What to produce
Retype the entries in full.

━━ Dataset excerpts

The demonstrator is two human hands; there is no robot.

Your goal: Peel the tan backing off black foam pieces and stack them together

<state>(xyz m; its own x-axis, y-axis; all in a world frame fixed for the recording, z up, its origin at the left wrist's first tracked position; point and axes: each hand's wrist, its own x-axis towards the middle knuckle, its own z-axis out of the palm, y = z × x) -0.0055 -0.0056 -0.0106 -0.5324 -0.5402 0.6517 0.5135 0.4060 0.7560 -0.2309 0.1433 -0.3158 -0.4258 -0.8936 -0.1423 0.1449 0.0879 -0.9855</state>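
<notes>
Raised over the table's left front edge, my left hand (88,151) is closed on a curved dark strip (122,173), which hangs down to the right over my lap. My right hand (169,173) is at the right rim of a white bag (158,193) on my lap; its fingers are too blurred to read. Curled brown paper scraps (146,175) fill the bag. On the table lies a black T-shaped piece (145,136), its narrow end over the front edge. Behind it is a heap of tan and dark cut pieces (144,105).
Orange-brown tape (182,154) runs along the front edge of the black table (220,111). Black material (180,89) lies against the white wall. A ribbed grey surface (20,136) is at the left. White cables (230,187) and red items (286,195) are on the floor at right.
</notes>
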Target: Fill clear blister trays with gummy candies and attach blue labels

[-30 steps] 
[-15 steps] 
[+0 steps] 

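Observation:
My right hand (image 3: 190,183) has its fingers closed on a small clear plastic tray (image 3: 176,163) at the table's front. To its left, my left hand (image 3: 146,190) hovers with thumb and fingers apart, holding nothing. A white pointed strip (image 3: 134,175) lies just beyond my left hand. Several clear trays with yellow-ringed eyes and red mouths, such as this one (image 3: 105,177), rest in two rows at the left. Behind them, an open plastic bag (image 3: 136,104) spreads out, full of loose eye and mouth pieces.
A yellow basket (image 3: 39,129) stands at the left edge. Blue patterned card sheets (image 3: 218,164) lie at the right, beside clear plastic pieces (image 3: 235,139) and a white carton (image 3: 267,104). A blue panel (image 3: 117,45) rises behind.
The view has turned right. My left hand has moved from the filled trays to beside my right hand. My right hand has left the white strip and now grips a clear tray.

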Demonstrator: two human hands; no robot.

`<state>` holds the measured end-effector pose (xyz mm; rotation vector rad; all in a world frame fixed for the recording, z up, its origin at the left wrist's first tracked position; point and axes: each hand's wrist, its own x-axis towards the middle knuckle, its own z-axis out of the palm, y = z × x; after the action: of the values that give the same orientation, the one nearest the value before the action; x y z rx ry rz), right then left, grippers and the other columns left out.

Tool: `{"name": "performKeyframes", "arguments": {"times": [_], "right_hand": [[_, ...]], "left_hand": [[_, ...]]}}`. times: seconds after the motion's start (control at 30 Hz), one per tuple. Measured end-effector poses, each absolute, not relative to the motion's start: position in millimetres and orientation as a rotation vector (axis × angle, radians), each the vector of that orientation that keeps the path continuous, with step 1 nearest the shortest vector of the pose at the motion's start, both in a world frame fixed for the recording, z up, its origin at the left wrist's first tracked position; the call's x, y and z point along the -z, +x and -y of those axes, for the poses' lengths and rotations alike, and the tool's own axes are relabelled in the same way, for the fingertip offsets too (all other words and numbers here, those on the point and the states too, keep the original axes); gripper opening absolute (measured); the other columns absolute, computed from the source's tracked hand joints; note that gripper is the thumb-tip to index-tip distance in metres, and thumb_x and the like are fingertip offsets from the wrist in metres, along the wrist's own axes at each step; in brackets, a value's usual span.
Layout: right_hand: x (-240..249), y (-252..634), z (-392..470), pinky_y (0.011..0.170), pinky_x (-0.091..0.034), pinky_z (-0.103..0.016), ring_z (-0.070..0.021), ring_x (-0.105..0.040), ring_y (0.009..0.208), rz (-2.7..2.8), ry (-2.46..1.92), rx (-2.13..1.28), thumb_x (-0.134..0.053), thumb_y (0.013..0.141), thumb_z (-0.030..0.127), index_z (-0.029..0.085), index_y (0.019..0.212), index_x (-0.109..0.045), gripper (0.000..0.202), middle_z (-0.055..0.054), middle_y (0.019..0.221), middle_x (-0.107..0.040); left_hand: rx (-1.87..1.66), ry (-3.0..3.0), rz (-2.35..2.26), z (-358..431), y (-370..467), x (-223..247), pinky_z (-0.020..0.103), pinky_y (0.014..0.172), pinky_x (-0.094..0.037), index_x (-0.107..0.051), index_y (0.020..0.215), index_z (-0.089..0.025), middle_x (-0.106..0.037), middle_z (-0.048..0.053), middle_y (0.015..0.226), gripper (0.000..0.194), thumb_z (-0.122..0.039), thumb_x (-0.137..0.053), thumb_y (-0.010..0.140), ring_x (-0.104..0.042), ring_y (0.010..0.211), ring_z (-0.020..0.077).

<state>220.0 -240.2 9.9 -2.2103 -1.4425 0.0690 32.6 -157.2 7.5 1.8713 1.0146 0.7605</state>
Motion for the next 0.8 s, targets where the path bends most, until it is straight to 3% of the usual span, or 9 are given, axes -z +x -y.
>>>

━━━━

Answer section
The demonstrator is two human hands; there is no robot.

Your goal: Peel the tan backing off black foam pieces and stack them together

<state>(xyz m; its own x-axis, y-axis; all in a world frame fixed for the recording, z up, its origin at the left wrist's first tracked position; point and axes: each hand's wrist, its own x-axis towards the middle knuckle, its own z-axis out of the palm, y = z × x) -0.0055 -0.0056 -0.0106 -0.5324 -0.5402 0.6517 0.5135 0.4060 0.7560 -0.2309 0.1433 -0.3158 -0.4258 -0.8936 -0.1423 0.1449 0.0879 -0.9855</state>
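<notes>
Raised over the table's left front edge, my left hand (88,151) is closed on a curved dark strip (122,173), which hangs down to the right over my lap. My right hand (169,173) is at the right rim of a white bag (158,193) on my lap; its fingers are too blurred to read. Curled brown paper scraps (146,175) fill the bag. On the table lies a black T-shaped piece (145,136), its narrow end over the front edge. Behind it is a heap of tan and dark cut pieces (144,105).
Orange-brown tape (182,154) runs along the front edge of the black table (220,111). Black material (180,89) lies against the white wall. A ribbed grey surface (20,136) is at the left. White cables (230,187) and red items (286,195) are on the floor at right.
</notes>
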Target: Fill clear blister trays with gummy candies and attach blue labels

[-30 steps] 
[-15 steps] 
[+0 steps] 

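Observation:
My right hand (image 3: 190,183) has its fingers closed on a small clear plastic tray (image 3: 176,163) at the table's front. To its left, my left hand (image 3: 146,190) hovers with thumb and fingers apart, holding nothing. A white pointed strip (image 3: 134,175) lies just beyond my left hand. Several clear trays with yellow-ringed eyes and red mouths, such as this one (image 3: 105,177), rest in two rows at the left. Behind them, an open plastic bag (image 3: 136,104) spreads out, full of loose eye and mouth pieces.
A yellow basket (image 3: 39,129) stands at the left edge. Blue patterned card sheets (image 3: 218,164) lie at the right, beside clear plastic pieces (image 3: 235,139) and a white carton (image 3: 267,104). A blue panel (image 3: 117,45) rises behind.
The view has turned right. My left hand has moved from the filled trays to beside my right hand. My right hand has left the white strip and now grips a clear tray.
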
Demonstrator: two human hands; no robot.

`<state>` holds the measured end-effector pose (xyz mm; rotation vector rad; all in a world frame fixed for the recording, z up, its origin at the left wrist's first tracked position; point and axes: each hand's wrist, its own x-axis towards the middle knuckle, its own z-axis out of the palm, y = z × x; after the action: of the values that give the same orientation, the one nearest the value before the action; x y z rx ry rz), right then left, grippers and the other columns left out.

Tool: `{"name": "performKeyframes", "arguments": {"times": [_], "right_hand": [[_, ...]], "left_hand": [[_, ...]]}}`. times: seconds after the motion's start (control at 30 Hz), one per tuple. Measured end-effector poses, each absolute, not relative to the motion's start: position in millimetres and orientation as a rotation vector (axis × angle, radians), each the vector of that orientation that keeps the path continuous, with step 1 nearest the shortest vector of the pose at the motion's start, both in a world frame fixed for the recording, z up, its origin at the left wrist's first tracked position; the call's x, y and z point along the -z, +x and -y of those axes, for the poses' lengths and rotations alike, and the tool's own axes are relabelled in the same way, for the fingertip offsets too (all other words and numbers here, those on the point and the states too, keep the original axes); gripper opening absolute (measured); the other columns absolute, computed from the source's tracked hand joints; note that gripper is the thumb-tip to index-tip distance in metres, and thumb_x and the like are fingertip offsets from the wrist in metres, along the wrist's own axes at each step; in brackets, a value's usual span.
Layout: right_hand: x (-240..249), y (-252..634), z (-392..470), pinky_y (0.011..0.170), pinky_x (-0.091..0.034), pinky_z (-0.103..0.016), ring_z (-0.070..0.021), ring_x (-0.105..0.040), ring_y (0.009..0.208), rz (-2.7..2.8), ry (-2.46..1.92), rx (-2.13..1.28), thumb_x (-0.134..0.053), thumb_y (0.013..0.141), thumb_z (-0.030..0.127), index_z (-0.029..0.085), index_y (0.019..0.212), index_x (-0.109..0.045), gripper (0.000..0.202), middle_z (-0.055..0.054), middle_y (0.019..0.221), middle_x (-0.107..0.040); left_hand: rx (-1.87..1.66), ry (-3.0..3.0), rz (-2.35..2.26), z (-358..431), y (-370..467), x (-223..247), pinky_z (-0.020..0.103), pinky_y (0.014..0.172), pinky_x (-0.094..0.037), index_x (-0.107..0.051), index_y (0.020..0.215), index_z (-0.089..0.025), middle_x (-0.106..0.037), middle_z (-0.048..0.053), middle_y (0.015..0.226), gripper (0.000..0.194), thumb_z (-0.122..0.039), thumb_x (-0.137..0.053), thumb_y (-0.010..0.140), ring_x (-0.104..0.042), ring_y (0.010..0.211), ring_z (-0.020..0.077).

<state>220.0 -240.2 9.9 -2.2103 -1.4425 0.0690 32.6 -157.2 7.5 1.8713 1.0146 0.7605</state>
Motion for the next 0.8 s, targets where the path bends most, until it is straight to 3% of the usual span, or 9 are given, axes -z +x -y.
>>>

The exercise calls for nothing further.